> [Try it]
When you write out the material, keep every line exactly as it is.

> [Raw data]

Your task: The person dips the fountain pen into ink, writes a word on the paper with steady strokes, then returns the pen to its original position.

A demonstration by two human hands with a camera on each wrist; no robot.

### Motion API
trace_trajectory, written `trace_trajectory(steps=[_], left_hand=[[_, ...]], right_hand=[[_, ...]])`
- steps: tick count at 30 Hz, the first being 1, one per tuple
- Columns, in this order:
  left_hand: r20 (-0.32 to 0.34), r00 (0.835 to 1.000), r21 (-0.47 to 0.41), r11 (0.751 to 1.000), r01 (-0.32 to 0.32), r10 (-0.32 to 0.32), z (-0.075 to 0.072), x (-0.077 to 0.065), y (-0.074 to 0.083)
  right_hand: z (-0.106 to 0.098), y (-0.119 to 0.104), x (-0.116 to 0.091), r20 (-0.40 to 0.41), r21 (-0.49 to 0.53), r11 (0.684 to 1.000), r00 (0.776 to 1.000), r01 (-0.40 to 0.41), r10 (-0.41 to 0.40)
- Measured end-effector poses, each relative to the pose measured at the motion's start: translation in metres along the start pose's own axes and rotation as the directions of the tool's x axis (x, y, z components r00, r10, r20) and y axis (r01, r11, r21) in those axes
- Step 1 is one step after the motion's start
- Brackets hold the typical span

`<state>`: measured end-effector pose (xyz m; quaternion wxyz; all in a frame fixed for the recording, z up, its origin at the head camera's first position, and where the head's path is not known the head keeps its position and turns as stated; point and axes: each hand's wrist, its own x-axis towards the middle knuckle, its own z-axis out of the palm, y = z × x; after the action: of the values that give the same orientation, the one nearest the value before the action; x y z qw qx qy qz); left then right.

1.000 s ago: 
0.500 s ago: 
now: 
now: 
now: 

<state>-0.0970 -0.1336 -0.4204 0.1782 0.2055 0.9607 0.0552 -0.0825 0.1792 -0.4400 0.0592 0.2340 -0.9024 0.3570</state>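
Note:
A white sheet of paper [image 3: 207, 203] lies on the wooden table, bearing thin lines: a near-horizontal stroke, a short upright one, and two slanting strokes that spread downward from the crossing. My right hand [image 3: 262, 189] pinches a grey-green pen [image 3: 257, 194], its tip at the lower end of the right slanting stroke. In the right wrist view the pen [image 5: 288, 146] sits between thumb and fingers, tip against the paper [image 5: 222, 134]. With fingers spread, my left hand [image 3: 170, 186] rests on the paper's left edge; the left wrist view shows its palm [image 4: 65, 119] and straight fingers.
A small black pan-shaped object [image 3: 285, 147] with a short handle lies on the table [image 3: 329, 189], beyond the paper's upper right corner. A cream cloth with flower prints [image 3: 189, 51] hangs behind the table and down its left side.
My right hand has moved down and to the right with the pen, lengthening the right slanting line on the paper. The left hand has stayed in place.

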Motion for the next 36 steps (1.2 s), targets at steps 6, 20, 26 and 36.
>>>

> [Your solution]
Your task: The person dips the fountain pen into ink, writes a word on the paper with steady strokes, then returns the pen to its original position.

A demonstration by two human hands with a camera on each wrist; no robot.

### Motion API
trace_trajectory, written `trace_trajectory(steps=[_], left_hand=[[_, ...]], right_hand=[[_, ...]])`
- steps: tick count at 30 Hz, the first being 1, one per tuple
- Columns, in this order:
  left_hand: r20 (-0.32 to 0.34), r00 (0.835 to 1.000), r21 (-0.47 to 0.41), r11 (0.751 to 1.000), r01 (-0.32 to 0.32), r10 (-0.32 to 0.32), z (-0.075 to 0.072), x (-0.077 to 0.065), y (-0.074 to 0.083)
  right_hand: z (-0.106 to 0.098), y (-0.119 to 0.104), x (-0.116 to 0.091), r20 (-0.40 to 0.41), r21 (-0.49 to 0.53), r11 (0.684 to 1.000), r00 (0.776 to 1.000), r01 (-0.40 to 0.41), r10 (-0.41 to 0.40)
- Measured end-effector poses, each relative to the pose measured at the motion's start: translation in metres along the start pose's own axes and rotation as the directions of the tool's x axis (x, y, z components r00, r10, r20) and y axis (r01, r11, r21) in those axes
- Step 1 is one step after the motion's start
- Brackets hold the typical span

`<state>`: measured end-effector pose (xyz m; quaternion wxyz; all in a frame fixed for the recording, z up, its origin at the head camera's first position, and where the head's path is not known the head keeps its position and turns as stated; point and axes: each hand's wrist, its own x-axis towards the middle knuckle, its own z-axis out of the palm, y = z × x; after the action: of the values that give the same orientation, the one nearest the value before the action; x y z qw qx qy qz); left then right.

1.000 s ago: 
0.500 s ago: 
now: 
now: 
now: 

<state>-0.0970 -0.1336 -0.4204 0.1782 0.2055 0.9607 0.0552 -0.0825 0.1792 -0.4400 0.0592 0.2340 -0.9024 0.3570</state>
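Note:
A white sheet of paper [image 3: 207, 203] lies on the wooden table, bearing thin lines: a near-horizontal stroke, a short upright one, and two slanting strokes that spread downward from the crossing. My right hand [image 3: 262, 189] pinches a grey-green pen [image 3: 257, 194], its tip at the lower end of the right slanting stroke. In the right wrist view the pen [image 5: 288, 146] sits between thumb and fingers, tip against the paper [image 5: 222, 134]. With fingers spread, my left hand [image 3: 170, 186] rests on the paper's left edge; the left wrist view shows its palm [image 4: 65, 119] and straight fingers.
A small black pan-shaped object [image 3: 285, 147] with a short handle lies on the table [image 3: 329, 189], beyond the paper's upper right corner. A cream cloth with flower prints [image 3: 189, 51] hangs behind the table and down its left side.
My right hand has moved down and to the right with the pen, lengthening the right slanting line on the paper. The left hand has stayed in place.
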
Motion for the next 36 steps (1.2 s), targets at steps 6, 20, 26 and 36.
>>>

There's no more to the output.